◆ **Exercise description**
Your task is to copy all of the data exactly.

◆ **Data block**
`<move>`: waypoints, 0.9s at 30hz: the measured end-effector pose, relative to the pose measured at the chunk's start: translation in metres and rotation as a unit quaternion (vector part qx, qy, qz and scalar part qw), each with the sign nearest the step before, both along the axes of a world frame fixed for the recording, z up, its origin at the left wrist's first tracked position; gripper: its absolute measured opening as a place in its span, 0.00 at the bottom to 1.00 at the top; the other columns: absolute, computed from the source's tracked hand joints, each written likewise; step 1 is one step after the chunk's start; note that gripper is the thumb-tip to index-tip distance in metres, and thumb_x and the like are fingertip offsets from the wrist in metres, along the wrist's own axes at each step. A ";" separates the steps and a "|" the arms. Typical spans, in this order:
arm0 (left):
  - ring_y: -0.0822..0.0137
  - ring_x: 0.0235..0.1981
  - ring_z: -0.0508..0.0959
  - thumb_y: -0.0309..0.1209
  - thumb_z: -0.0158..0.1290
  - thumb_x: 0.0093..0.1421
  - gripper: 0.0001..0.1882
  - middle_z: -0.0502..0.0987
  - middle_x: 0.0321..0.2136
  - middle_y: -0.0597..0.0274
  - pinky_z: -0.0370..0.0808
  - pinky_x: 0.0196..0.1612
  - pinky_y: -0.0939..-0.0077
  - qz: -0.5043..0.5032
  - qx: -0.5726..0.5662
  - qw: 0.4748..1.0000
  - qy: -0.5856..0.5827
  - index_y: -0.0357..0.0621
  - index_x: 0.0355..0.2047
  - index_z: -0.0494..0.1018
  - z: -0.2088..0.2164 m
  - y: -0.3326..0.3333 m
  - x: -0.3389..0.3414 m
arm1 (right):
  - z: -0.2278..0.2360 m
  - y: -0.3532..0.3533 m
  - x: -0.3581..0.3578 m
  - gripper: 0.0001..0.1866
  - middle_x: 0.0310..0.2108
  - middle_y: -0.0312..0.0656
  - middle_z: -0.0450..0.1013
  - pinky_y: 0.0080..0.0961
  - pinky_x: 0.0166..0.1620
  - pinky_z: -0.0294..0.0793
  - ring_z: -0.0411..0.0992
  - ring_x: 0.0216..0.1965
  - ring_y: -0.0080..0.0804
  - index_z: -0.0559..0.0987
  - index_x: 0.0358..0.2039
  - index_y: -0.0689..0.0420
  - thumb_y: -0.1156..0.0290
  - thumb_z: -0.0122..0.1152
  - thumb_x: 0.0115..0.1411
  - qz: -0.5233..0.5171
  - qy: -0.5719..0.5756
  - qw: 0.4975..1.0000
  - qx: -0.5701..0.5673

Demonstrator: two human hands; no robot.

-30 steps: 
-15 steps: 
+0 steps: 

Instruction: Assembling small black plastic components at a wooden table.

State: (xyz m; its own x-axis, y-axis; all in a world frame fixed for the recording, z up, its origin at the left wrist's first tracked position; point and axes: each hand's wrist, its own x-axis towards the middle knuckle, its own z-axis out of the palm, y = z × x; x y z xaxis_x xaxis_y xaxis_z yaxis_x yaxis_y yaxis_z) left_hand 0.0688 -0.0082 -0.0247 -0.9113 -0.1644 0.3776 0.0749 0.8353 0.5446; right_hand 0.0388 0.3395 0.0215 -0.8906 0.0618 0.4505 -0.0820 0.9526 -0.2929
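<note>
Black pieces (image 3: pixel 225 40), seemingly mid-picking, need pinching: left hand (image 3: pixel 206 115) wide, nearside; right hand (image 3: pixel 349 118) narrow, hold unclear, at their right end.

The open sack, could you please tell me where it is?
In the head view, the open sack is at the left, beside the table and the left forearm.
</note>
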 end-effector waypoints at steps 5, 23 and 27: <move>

◆ **Task response**
`<move>`: waypoints, 0.9s at 30hz: the measured end-effector pose, relative to the pose measured at the chunk's start: translation in metres and rotation as a unit quaternion (vector part qx, qy, qz and scalar part qw), each with the sign nearest the step before, both along the axes of a world frame fixed for the recording, z up, its origin at the left wrist's first tracked position; gripper: its absolute measured opening as a place in its span, 0.00 at the bottom to 1.00 at the top; the other columns: absolute, computed from the source's tracked hand joints, each written likewise; step 1 is one step after the chunk's start; note that gripper is the thumb-tip to index-tip distance in metres, and thumb_x and the like are fingertip offsets from the wrist in metres, along the wrist's own axes at each step. A ";" separates the steps and a "|" the arms. Typical spans, in this order:
arm0 (left):
  - ring_y: -0.0822..0.0137
  - ring_x: 0.0235..0.1981
  - ring_z: -0.0508..0.0959
  - thumb_y: -0.0309..0.1209
  - thumb_z: -0.0158..0.1290
  - thumb_x: 0.0093..0.1421
  - gripper: 0.0001..0.1882
  - middle_z: -0.0502..0.0987
  - middle_x: 0.0321..0.2136
  - middle_y: -0.0597..0.0274
  - pinky_z: -0.0370..0.0808
  - pinky_x: 0.0196..0.1612
  - pinky_y: -0.0939..-0.0077
  - qz: -0.5043..0.5032
  - qx: -0.5726..0.5662
  - qw: 0.4748..1.0000
  - qy: -0.5856..0.5827
  - index_y: -0.0357..0.0621
  - index_x: 0.0355..0.2047
  - index_z: -0.0494..0.1018
  - z: -0.2088..0.2164 m
  - y: -0.3326..0.3333 m
  - x: -0.3389..0.3414 m
arm1 (right):
  - z: -0.2278..0.2360 m
  - y: -0.3532..0.3533 m
  - x: -0.3581..0.3578 m
  - gripper: 0.0001..0.1866
  - middle_x: 0.0310..0.2108
  - middle_y: -0.0312..0.0656
  - middle_z: -0.0450..0.1013
  - pinky_y: 0.0080..0.0961
  - pinky_x: 0.0166..0.1620
  - pinky_z: -0.0294..0.0793
  - ring_z: -0.0411..0.0992
  - ring_x: 0.0216..0.1965
  - ring_y: -0.0080..0.0804
  - index_z: -0.0559..0.0987
  - index_x: 0.0358..0.2039
  - index_y: -0.0689..0.0420
  - thumb_y: -0.1156..0.0290
  - thumb_z: -0.0122..0.1152
  - thumb_x: 0.0115..0.1411
  - qz: -0.5233..0.5171
  - qy: -0.5719..0.5756
  - qw: 0.4975..1.0000
  - qx: -0.5701..0.5673

Demonstrator: two human hands; no robot.

-30 steps: 
-15 steps: 
+0 steps: 

Instruction: Assembling small black plastic components at a wooden table.

State: (xyz m; its own x-axis, y-axis; all in a world frame fixed for the recording, z up, its origin at the left wrist's first tracked position; point and axes: each hand's wrist, its own x-axis towards the middle knuckle, its own z-axis out of the palm, y = z × x; x y z xaxis_x xaxis_y xaxis_z yaxis_x yaxis_y yaxis_z) left_hand 0.0688 -0.0082 -0.0247 -0.9113 -0.1644 0.3776 0.0749 0.8353 0.5446; right_hand 0.0388 0.3395 0.0215 -0.8906 0.0618 0.4505 -0.0820 0.9526 -0.2929
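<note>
Black pieces (image 3: pixel 225 40), seemingly mid-picking, need pinching: left hand (image 3: pixel 206 115) wide, nearside; right hand (image 3: pixel 349 118) narrow, hold unclear, at their right end.

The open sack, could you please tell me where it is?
In the head view, the open sack is at the left, beside the table and the left forearm.
</note>
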 end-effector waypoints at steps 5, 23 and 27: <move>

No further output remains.